Assigned task: Would you copy the listing below exactly, keeping the pictures out?

Material provided:
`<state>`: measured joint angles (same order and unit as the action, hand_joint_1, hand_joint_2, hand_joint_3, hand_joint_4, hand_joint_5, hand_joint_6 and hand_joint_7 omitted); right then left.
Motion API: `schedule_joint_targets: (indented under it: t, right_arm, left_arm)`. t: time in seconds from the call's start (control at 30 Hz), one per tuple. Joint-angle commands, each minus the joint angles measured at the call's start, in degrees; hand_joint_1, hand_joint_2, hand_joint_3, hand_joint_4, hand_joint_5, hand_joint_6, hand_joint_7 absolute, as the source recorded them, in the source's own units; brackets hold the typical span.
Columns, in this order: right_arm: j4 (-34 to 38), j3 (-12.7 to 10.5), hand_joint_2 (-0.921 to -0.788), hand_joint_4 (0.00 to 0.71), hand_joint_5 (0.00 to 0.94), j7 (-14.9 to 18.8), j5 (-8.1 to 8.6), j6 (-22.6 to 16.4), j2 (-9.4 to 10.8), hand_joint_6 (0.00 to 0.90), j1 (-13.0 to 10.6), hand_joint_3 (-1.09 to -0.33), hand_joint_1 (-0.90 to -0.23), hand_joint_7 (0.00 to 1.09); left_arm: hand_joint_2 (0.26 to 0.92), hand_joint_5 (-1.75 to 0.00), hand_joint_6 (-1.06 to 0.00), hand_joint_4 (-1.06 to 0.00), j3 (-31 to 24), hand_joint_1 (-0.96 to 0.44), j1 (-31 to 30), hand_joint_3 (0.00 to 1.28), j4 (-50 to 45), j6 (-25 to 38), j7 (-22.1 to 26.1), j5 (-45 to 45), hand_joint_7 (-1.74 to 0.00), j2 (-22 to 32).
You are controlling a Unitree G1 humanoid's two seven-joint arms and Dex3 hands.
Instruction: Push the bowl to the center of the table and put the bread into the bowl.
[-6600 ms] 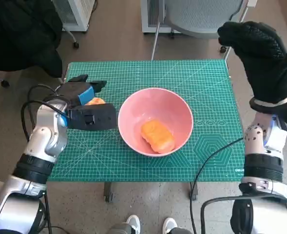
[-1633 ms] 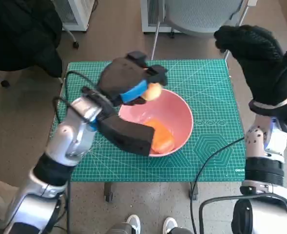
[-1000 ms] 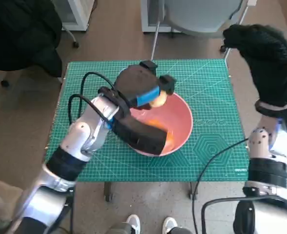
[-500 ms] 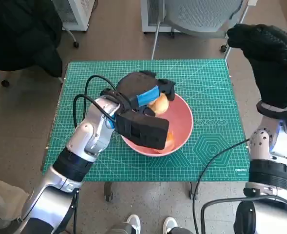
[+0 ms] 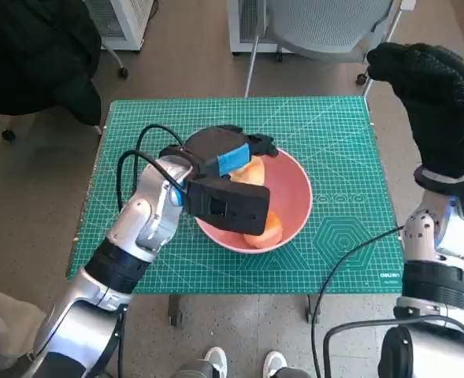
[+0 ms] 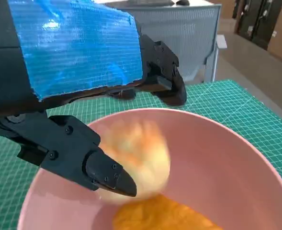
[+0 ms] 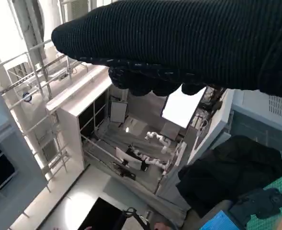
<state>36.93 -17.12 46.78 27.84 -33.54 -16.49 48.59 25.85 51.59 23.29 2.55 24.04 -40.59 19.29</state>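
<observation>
The left robot hand (image 5: 230, 157) hung over the pink bowl (image 5: 291, 203) mid-counter, fingers apart; the bread roll (image 6: 133, 160), blurred, seemed just released inside. Next: withdrawing upward. The right robot hand (image 5: 432, 94) hovered aside, its grasp indiscernible.

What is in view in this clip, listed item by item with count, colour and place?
bowl: one, pink, near the middle of the mat.
bread roll: one, pale yellow, blurred, inside the bowl at the left hand's fingers.
bread: one, orange, on the bowl's bottom.
cutting mat: one, green, gridded, covering the table.
chair: one, grey, behind the table.
dark cloth: one, black, off the table's far left corner.
shoes: a pair, white, on the floor at the near edge.
left hand: black with blue tape, over the bowl.
right hand: black glove, raised off the table's right side.
</observation>
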Motion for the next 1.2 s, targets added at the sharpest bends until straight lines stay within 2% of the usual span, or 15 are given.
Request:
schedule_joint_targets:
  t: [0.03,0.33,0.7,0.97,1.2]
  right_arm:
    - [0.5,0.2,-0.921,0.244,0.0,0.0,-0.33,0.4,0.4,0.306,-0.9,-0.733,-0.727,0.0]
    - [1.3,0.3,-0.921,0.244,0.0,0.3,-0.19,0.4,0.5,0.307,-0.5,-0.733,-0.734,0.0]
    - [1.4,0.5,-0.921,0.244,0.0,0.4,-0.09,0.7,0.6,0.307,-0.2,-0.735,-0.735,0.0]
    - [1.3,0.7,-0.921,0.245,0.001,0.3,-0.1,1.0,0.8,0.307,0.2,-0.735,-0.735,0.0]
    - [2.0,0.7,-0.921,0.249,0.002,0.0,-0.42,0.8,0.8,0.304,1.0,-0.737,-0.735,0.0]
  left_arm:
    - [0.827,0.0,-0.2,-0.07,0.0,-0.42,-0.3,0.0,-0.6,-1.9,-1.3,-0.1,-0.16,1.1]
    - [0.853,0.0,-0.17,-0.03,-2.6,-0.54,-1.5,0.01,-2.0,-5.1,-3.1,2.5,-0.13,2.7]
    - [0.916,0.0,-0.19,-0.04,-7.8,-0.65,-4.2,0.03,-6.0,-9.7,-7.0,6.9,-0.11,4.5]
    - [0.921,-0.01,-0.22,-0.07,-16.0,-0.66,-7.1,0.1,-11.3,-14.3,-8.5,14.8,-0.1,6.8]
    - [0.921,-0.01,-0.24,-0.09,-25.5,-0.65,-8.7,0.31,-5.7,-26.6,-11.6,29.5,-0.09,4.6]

Finished task:
`<state>`: measured joint angles (same order and unit as the action, hand_joint_1, hand_joint_2, hand_joint_3, hand_joint_4, hand_joint_5, hand_joint_6 and hand_joint_7 omitted); right then left.
Motion API: `schedule_joint_targets: (indented under it: t, right_arm, left_arm)`. t: time in seconds from the call's start (control at 30 Hz), one per tuple. Joint-angle commands, each minus the joint angles measured at the call's start, in degrees; hand_joint_1, hand_joint_2, hand_joint_3, hand_joint_4, hand_joint_5, hand_joint_6, hand_joint_7 absolute, as the source recorded them, in the source's own units; brackets hold the typical span.
Columns, in this order: right_arm: j4 (-34 to 38), j3 (-12.7 to 10.5), hand_joint_2 (-0.921 to -0.788), hand_joint_4 (0.00 to 0.71), hand_joint_5 (0.00 to 0.94), j7 (-14.9 to 18.8), j5 (-8.1 to 8.6), j6 (-22.6 to 16.4), j2 (-9.4 to 10.8), hand_joint_6 (0.00 to 0.90), j1 (-13.0 to 10.6), hand_joint_3 (-1.09 to -0.33), hand_joint_1 (-0.90 to -0.23), hand_joint_7 (0.00 to 1.09); left_arm: hand_joint_2 (0.26 to 0.92), hand_joint_5 (-1.75 to 0.00), hand_joint_6 (-1.06 to 0.00), hand_joint_4 (-1.06 to 0.00), j3 (-31 to 24), hand_joint_1 (-0.96 to 0.44), j1 (-31 to 30), hand_joint_3 (0.00 to 1.28), j4 (-50 to 45), j6 (-25 to 38), j7 (-22.1 to 26.1), j5 (-45 to 45), hand_joint_7 (-1.74 to 0.00), j2 (-22 to 32).
You are controlling a Unitree G1 humanoid's two seven-joint arms and Dex3 hands.
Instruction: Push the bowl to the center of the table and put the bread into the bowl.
[-6600 ms] 
[-1633 ms] 
[-1000 ms] 
[-500 ms] 
[+0 ms] 
[+0 ms] 
[+0 ms] 
<state>36.93 -17.12 46.78 27.84 -33.54 -16.49 48.59 25.85 51.59 23.29 2.55 24.04 -40.59 19.29</state>
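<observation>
The left robot hand (image 5: 230, 157) hung over the pink bowl (image 5: 291, 203) mid-counter, fingers apart; the bread roll (image 6: 133, 160), blurred, seemed just released inside. Next: withdrawing upward. The right robot hand (image 5: 432, 94) hovered aside, its grasp indiscernible.

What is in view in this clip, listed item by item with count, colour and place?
bowl: one, pink, near the middle of the mat.
bread roll: one, pale yellow, blurred, inside the bowl at the left hand's fingers.
bread: one, orange, on the bowl's bottom.
cutting mat: one, green, gridded, covering the table.
chair: one, grey, behind the table.
dark cloth: one, black, off the table's far left corner.
shoes: a pair, white, on the floor at the near edge.
left hand: black with blue tape, over the bowl.
right hand: black glove, raised off the table's right side.
</observation>
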Motion for the next 1.2 s, targets added at the sharpest bends until straight lines stay within 2% of the usual span, or 15 are given.
Request:
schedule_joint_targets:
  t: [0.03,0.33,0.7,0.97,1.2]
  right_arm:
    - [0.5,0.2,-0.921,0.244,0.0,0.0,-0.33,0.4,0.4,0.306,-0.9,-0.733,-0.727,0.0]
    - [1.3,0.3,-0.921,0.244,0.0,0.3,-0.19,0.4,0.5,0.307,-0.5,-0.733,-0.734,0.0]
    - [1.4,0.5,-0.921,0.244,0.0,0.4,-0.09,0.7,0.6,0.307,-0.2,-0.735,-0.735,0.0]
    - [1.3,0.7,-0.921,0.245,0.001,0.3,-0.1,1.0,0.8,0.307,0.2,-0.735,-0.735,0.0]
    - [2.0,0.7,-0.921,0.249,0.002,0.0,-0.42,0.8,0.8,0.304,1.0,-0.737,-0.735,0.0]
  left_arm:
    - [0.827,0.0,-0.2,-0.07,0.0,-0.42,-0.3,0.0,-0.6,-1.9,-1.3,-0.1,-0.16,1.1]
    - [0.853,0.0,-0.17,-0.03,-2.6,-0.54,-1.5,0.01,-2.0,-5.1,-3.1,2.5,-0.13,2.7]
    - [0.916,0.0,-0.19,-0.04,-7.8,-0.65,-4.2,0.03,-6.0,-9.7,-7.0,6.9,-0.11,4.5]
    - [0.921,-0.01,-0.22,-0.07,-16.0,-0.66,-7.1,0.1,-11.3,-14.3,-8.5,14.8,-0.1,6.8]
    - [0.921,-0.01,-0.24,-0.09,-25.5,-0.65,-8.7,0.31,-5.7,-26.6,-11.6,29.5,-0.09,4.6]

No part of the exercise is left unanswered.